Seca avança no Centro-Oeste e ameaça 2ª safra de milho
O trimestre de julho a setembro deve intensificar a seca nas regiões centrais do Brasil, com possíveis impactos na segunda safra de milho e na renovação de past

O trimestre de julho a setembro deve intensificar a seca nas regiões centrais do Brasil, com possíveis impactos na segunda safra de milho e na renovação de pastagens. A informação consta no Boletim Agroclimatológico do Instituto Nacional de Meteorologia (Inmet), divulgado nesta terça-feira (14). O instituto também prevê a continuidade de chuvas fortes em áreas do Norte, Sul e no litoral do Nordeste.
Segundo o Inmet, a precipitação deve ficar abaixo da média histórica em grande parte da Região Norte. No norte do Amazonas, o desvio pode chegar a 100 milímetros (mm) a menos. As temperaturas também devem ficar acima do normal, com anomalias de até 2 graus Celsius (°C) em estados como Amazonas, Acre, Pará, Roraima, Tocantins e no norte de Rondônia.
Apesar do cenário, o boletim aponta que os altos níveis de água no solo em algumas áreas favorecem as lavouras de milho segunda safra e sorgo em maturação e colheita entre julho e agosto. Isso reduz a umidade dos grãos, amplia as janelas operacionais e preserva a qualidade do produto. Em setembro, porém, o déficit hídrico pode atingir 130 mm em Tocantins, Amapá e sudeste do Pará, afetando lavouras tardias de milho e pastagens.
Em junho, as chuvas se concentraram no norte da Região Norte, na faixa litorânea do Nordeste e em parte do Sul, com volumes acima de 150 mm e armazenamento de água no solo superior a 70% da capacidade de água disponível (CAD). Já em Mato Grosso, Goiás, Distrito Federal, Tocantins, norte de Minas Gerais, Espírito Santo, interior do Nordeste, sul do Pará e de Rondônia, os acumulados ficaram abaixo de 40 mm. Nessas áreas, além do sudeste do Pará, o armazenamento no solo está abaixo de 15% da CAD.
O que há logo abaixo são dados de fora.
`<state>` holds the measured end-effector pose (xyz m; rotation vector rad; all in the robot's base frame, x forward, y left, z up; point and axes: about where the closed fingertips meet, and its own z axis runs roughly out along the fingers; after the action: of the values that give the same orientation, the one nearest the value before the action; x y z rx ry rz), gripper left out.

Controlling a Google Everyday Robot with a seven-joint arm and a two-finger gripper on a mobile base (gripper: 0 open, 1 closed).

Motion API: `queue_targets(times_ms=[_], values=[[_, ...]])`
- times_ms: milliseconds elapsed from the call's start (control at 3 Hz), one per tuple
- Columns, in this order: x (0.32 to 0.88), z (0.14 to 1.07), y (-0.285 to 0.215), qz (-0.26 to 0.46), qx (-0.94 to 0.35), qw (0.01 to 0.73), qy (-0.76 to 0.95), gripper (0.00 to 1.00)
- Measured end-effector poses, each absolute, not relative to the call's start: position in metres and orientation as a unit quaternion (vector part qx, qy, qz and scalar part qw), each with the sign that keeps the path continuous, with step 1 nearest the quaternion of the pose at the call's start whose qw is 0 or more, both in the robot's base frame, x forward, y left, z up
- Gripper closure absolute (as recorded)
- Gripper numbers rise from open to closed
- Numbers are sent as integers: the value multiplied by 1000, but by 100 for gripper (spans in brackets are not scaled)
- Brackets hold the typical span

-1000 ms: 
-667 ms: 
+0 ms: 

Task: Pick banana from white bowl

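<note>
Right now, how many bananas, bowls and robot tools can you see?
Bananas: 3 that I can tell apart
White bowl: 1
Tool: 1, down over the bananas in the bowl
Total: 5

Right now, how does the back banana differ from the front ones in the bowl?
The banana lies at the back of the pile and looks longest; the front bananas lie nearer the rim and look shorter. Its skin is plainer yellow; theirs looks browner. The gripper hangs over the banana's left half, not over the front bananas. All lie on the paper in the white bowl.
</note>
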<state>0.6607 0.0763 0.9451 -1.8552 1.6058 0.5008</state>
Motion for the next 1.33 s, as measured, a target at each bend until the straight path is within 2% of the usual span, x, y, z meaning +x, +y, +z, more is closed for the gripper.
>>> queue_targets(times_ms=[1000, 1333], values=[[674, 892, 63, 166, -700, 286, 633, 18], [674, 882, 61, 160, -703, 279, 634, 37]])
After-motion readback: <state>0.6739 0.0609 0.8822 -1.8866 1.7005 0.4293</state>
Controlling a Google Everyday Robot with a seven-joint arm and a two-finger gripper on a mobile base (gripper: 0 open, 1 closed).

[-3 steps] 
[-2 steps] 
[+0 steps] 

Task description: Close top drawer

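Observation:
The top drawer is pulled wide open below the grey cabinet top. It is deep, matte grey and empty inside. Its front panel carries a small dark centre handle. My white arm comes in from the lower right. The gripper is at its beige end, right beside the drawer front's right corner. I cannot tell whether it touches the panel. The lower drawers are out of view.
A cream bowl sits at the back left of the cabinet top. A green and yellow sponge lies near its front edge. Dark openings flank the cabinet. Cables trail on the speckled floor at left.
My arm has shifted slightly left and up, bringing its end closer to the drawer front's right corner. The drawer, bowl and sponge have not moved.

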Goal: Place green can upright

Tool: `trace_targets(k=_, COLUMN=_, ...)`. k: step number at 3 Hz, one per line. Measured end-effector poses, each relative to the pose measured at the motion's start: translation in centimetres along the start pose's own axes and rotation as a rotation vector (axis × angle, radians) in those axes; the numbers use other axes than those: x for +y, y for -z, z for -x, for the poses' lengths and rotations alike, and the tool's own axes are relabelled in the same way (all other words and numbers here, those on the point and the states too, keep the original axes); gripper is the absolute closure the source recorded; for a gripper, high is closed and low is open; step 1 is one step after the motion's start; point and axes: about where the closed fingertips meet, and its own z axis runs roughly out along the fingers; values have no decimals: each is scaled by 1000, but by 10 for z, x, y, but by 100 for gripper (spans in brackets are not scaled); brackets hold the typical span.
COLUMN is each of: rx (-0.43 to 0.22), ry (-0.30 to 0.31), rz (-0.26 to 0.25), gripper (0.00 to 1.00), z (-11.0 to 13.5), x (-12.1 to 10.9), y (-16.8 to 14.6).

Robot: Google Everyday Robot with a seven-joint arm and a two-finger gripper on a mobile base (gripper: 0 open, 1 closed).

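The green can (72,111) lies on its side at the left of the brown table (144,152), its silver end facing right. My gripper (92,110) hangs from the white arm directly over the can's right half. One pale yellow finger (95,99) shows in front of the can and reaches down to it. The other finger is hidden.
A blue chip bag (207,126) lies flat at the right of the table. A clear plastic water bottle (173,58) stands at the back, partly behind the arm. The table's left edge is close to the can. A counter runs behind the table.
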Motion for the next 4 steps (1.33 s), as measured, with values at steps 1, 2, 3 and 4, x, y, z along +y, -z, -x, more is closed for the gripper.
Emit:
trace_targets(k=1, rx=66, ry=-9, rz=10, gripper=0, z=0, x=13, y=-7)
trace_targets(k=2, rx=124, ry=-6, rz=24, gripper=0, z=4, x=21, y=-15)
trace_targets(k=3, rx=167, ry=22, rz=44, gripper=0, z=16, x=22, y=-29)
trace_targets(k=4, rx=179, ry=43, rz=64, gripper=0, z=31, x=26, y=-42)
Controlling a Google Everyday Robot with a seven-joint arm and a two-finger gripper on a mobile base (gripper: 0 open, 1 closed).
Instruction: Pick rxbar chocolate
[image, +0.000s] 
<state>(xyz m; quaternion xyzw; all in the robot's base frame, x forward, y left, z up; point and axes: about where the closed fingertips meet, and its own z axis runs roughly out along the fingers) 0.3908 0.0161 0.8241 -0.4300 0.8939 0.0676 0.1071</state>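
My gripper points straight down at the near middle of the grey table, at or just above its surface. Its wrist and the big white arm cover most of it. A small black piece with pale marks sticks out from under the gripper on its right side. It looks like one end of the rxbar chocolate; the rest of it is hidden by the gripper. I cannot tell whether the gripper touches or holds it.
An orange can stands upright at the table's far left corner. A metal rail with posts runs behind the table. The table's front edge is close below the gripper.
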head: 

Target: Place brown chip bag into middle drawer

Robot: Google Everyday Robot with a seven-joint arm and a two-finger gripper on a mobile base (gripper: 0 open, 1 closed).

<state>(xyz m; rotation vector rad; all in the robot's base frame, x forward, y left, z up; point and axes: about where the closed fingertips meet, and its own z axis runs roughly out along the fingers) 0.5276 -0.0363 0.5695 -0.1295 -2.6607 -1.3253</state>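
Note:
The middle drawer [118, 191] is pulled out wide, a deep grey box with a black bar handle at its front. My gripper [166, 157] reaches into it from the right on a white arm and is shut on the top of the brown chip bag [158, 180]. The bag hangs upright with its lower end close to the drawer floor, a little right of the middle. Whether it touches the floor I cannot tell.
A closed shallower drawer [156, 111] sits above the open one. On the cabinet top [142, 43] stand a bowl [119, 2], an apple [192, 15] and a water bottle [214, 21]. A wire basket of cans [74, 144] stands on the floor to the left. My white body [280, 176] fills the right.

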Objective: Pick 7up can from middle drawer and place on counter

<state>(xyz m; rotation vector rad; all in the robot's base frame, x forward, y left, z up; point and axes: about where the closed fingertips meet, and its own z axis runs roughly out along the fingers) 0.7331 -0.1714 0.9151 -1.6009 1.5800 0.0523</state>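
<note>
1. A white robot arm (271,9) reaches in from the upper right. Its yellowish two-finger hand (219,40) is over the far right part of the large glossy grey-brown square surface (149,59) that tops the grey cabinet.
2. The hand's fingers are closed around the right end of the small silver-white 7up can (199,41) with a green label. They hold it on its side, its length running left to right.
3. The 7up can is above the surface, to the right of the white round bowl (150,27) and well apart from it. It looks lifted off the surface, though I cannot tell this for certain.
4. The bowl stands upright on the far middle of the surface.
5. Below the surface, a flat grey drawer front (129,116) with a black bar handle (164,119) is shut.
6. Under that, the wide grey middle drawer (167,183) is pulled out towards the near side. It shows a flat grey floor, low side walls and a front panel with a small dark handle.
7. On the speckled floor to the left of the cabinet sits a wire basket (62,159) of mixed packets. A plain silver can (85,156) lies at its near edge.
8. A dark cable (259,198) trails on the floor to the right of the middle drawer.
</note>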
No Centro-Oeste, a umidade relativa do ar mais baixa favorece o algodão em maturação, principalmente em Goiás, mas aumenta o risco de perda de produtividade no milho segunda safra. No Nordeste, o avanço do déficit hídrico exige atenção para milho e feijão terceiras safras em sistema de sequeiro, especialmente nas fases reprodutivas e de enchimento de grãos. Para o algodão, o boletim projeta ganho de qualidade.
Na Região Sul, as chuvas beneficiam as lavouras de milho no Paraná e o desenvolvimento das culturas de inverno. No entanto, a frequência dos eventos, combinada com menor radiação solar, favorece doenças fúngicas e pode reduzir as janelas para tratos culturais, como aplicação de fertilizantes e defensivos.
O boletim também prevê temperaturas acima da média no Sudeste, com boas condições para cafeicultura, hortaliças e culturas de inverno irrigadas, além de maior demanda sobre os reservatórios. De acordo com o Inmet, o padrão de chuvas no Sul está relacionado ao El Niño, que deve atuar até fevereiro de 2027.